I do know a little bit about the setup there. The other groomer used to work there. The dogs are kept in cages in another room,& they use dryer cages which are also kept in another room. That is why I am doing the bathing & drying myself & why I will not allow them to keep Boo all day. I keep requesting hand dry only but I can always tell when a groomer puts Boo in a dryer cage instead & I simply won't allow it,especially if the dryer cage is in a different room than the groomer.There is no Express Service at any of the groomers I have used or called. If there was I would use that,no matter the cost. Thanks for the tips.
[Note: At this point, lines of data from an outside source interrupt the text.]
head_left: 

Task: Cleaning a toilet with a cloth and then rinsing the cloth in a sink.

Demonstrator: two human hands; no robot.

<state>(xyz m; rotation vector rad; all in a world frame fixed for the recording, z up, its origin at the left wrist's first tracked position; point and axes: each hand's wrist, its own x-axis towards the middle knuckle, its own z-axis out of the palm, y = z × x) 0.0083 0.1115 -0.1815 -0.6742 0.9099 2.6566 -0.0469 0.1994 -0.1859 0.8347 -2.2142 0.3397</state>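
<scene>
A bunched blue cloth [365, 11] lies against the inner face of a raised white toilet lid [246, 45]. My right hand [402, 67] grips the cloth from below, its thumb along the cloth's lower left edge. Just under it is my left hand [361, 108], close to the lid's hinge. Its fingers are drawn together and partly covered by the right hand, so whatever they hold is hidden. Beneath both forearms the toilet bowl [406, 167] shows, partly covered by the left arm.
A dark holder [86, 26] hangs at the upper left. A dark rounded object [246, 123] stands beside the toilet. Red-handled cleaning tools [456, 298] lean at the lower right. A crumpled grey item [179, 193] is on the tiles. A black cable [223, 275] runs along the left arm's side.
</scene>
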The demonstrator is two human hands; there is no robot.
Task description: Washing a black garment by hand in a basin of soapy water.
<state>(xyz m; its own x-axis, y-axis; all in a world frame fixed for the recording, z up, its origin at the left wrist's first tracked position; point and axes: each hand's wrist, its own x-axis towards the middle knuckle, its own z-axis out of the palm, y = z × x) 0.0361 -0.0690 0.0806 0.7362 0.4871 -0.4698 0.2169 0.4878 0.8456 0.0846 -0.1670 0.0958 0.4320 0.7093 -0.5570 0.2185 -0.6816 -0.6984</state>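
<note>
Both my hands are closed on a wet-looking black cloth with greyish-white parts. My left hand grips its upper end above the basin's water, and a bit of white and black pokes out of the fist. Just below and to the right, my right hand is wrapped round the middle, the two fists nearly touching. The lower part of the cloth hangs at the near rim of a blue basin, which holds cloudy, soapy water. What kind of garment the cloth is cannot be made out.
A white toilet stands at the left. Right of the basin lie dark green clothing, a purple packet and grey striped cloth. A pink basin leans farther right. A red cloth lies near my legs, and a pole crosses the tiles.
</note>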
From the responses I have gotten,it looks like early dropoffs & late pickups are pretty much the norm but I don't want to put Boo through that. He hates going to the groomer & shakes really badly & looks so heartbroken when I leave him. I just can't do that to him. So if I have to demand shorter stays, I will continue to do so or take him somewhere that is willing to work with us.


----------



## starry (Sep 4, 2006)

I feel it is important for you to be comfortable with the groomer and schedule too.
I have followed my same groomer for 5 yrs.
They (Petco) also have an a.m. drop off but I'm always asked what time I would like to pick her up?
I have always tipped him well and try and bring bagels or something for all the others (bathers,etc)so maybe that is why I have the pick up option? Iwould like to say I'm nice doing this but I really hope they will just treat my baby good knowing what her mommy brought them








Also all cutting is done in front.
I don't know why we have to bring them in so early either, but we do have to have an appt for that day.
There are alot of groomers here, but you still have to be picky.
I wish when I get my new Malt I would know how to groom her. 
I don't want to give her the kennel cough shots or expose her to crates that are not cleaned,etc.
P.S. I only gave my groomer a shot record 1 or 2 times, I don't think they are very on top of the shot records. I suppose anyone who cares enough to pay to groom their dog must have they're shots up to date too??Ihope!


----------



## Julie718 (Feb 17, 2006)

My groomer takes appointments. I just took Tango to the groomer this weekend and dropped him off at noon and picked him up a little after 1pm. I just don't know if I could leave Tango somewhere for 6 hours!!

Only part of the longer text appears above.